+++ DATA EXCERPTS

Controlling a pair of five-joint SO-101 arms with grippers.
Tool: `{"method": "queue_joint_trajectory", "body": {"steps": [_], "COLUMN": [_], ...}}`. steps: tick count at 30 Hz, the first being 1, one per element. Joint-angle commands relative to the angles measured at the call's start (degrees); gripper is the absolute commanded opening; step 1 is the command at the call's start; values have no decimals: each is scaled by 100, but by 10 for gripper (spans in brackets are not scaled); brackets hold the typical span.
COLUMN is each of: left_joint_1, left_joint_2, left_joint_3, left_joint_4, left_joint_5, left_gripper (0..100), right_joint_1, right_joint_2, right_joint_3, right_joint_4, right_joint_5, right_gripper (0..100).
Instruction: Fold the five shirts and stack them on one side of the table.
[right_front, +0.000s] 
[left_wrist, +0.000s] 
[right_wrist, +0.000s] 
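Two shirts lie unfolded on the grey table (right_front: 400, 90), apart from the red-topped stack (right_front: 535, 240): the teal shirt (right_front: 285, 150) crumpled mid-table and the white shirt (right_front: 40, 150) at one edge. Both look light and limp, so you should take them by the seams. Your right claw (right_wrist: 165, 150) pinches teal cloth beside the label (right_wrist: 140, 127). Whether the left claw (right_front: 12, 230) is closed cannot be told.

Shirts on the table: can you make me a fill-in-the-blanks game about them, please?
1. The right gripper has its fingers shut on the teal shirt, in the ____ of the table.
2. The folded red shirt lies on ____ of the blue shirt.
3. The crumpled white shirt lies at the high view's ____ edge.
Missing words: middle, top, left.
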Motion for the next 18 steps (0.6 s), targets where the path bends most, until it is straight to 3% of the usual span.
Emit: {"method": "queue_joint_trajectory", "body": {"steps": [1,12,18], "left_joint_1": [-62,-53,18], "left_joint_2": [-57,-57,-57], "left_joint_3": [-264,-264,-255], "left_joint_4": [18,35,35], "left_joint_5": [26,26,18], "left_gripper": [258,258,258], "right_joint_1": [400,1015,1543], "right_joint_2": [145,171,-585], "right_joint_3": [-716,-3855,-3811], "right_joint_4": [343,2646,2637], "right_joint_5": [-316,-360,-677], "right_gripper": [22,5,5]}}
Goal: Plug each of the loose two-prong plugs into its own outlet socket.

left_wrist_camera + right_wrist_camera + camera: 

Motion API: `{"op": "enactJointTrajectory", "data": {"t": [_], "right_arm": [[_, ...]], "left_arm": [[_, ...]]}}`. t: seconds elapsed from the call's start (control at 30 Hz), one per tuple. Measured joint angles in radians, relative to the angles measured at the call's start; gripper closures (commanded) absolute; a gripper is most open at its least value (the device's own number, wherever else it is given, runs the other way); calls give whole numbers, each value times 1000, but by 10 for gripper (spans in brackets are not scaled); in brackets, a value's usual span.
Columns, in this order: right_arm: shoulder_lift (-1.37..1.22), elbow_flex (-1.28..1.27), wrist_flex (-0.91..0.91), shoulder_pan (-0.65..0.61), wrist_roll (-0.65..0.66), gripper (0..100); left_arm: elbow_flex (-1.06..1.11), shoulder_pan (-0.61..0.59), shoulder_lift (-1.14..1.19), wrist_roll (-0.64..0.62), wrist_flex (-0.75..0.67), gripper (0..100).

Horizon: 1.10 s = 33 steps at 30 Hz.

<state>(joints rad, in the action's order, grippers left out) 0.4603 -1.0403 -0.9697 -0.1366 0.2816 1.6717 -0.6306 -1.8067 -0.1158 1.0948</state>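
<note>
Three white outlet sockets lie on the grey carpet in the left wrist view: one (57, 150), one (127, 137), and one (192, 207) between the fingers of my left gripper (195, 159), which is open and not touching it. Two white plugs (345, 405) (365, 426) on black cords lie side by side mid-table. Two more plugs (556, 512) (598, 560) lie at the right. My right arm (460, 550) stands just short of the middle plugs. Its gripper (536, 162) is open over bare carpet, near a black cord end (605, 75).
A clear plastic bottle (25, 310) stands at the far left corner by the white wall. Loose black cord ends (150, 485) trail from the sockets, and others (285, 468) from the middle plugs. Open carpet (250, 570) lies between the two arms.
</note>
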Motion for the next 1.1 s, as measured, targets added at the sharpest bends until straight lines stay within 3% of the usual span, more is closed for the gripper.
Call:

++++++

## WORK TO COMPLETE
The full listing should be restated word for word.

## COMPLETED TASK
Controlling a pair of five-joint SO-101 arms with grippers.
Tool: `{"method": "queue_joint_trajectory", "body": {"steps": [_], "COLUMN": [_], ...}}`. steps: tick count at 30 Hz, the first being 1, one per element. Joint-angle commands relative to the angles measured at the call's start (degrees); gripper is the absolute commanded opening; step 1 is the command at the call's start; values have no decimals: each is scaled by 100, but by 10 for gripper (spans in brackets are not scaled); brackets hold the typical span.
COLUMN is each of: left_joint_1, left_joint_2, left_joint_3, left_joint_4, left_joint_5, left_gripper (0..100), right_joint_1, right_joint_2, right_joint_3, right_joint_4, right_joint_5, right_gripper (0..100).
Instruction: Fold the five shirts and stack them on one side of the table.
[right_front, +0.000s] 
[left_wrist, +0.000s] 
[right_wrist, +0.000s] 
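Two shirts lie unfolded on the grey table (right_front: 400, 90), apart from the red-topped stack (right_front: 535, 240): the teal shirt (right_front: 285, 150) crumpled mid-table and the white shirt (right_front: 40, 150) at one edge. Both look light and limp, so you should take them by the seams. Your right claw (right_wrist: 165, 150) pinches teal cloth beside the label (right_wrist: 140, 127). Whether the left claw (right_front: 12, 230) is closed cannot be told.

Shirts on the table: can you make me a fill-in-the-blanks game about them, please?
1. The right gripper has its fingers shut on the teal shirt, in the ____ of the table.
2. The folded red shirt lies on ____ of the blue shirt.
3. The crumpled white shirt lies at the high view's ____ edge.
Missing words: middle, top, left.
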Motion for the next 18 steps (0.6 s), targets where the path bends most, until it is straight to 3% of the usual span.
Emit: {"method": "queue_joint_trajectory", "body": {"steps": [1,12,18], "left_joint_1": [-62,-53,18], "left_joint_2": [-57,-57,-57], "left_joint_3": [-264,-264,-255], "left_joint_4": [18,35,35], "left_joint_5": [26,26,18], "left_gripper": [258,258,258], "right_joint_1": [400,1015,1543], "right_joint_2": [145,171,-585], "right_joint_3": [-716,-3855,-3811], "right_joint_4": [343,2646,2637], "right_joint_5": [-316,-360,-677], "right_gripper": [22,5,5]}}
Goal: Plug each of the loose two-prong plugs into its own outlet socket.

left_wrist_camera + right_wrist_camera + camera: 

Motion API: `{"op": "enactJointTrajectory", "data": {"t": [_], "right_arm": [[_, ...]], "left_arm": [[_, ...]]}}`. t: seconds elapsed from the call's start (control at 30 Hz), one per tuple. Measured joint angles in radians, relative to the angles measured at the call's start; gripper closures (commanded) absolute; a gripper is most open at its least value (the device's own number, wherever else it is given, runs the other way); calls give whole numbers, each value times 1000, but by 10 for gripper (spans in brackets are not scaled); in brackets, a value's usual span.
Columns, in this order: right_arm: shoulder_lift (-1.37..1.22), elbow_flex (-1.28..1.27), wrist_flex (-0.91..0.91), shoulder_pan (-0.65..0.61), wrist_roll (-0.65..0.66), gripper (0..100); left_arm: elbow_flex (-1.06..1.11), shoulder_pan (-0.61..0.59), shoulder_lift (-1.14..1.19), wrist_roll (-0.64..0.62), wrist_flex (-0.75..0.67), gripper (0..100).

Horizon: 1.10 s = 33 steps at 30 Hz.

<state>(joints rad, in the action's order, grippers left out) 0.4603 -1.0403 -0.9697 -0.1366 0.2816 1.6717 -0.6306 -1.8067 -0.1158 1.0948</state>
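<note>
Three white outlet sockets lie on the grey carpet in the left wrist view: one (57, 150), one (127, 137), and one (192, 207) between the fingers of my left gripper (195, 159), which is open and not touching it. Two white plugs (345, 405) (365, 426) on black cords lie side by side mid-table. Two more plugs (556, 512) (598, 560) lie at the right. My right arm (460, 550) stands just short of the middle plugs. Its gripper (536, 162) is open over bare carpet, near a black cord end (605, 75).
A clear plastic bottle (25, 310) stands at the far left corner by the white wall. Loose black cord ends (150, 485) trail from the sockets, and others (285, 468) from the middle plugs. Open carpet (250, 570) lies between the two arms.
</note>
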Motion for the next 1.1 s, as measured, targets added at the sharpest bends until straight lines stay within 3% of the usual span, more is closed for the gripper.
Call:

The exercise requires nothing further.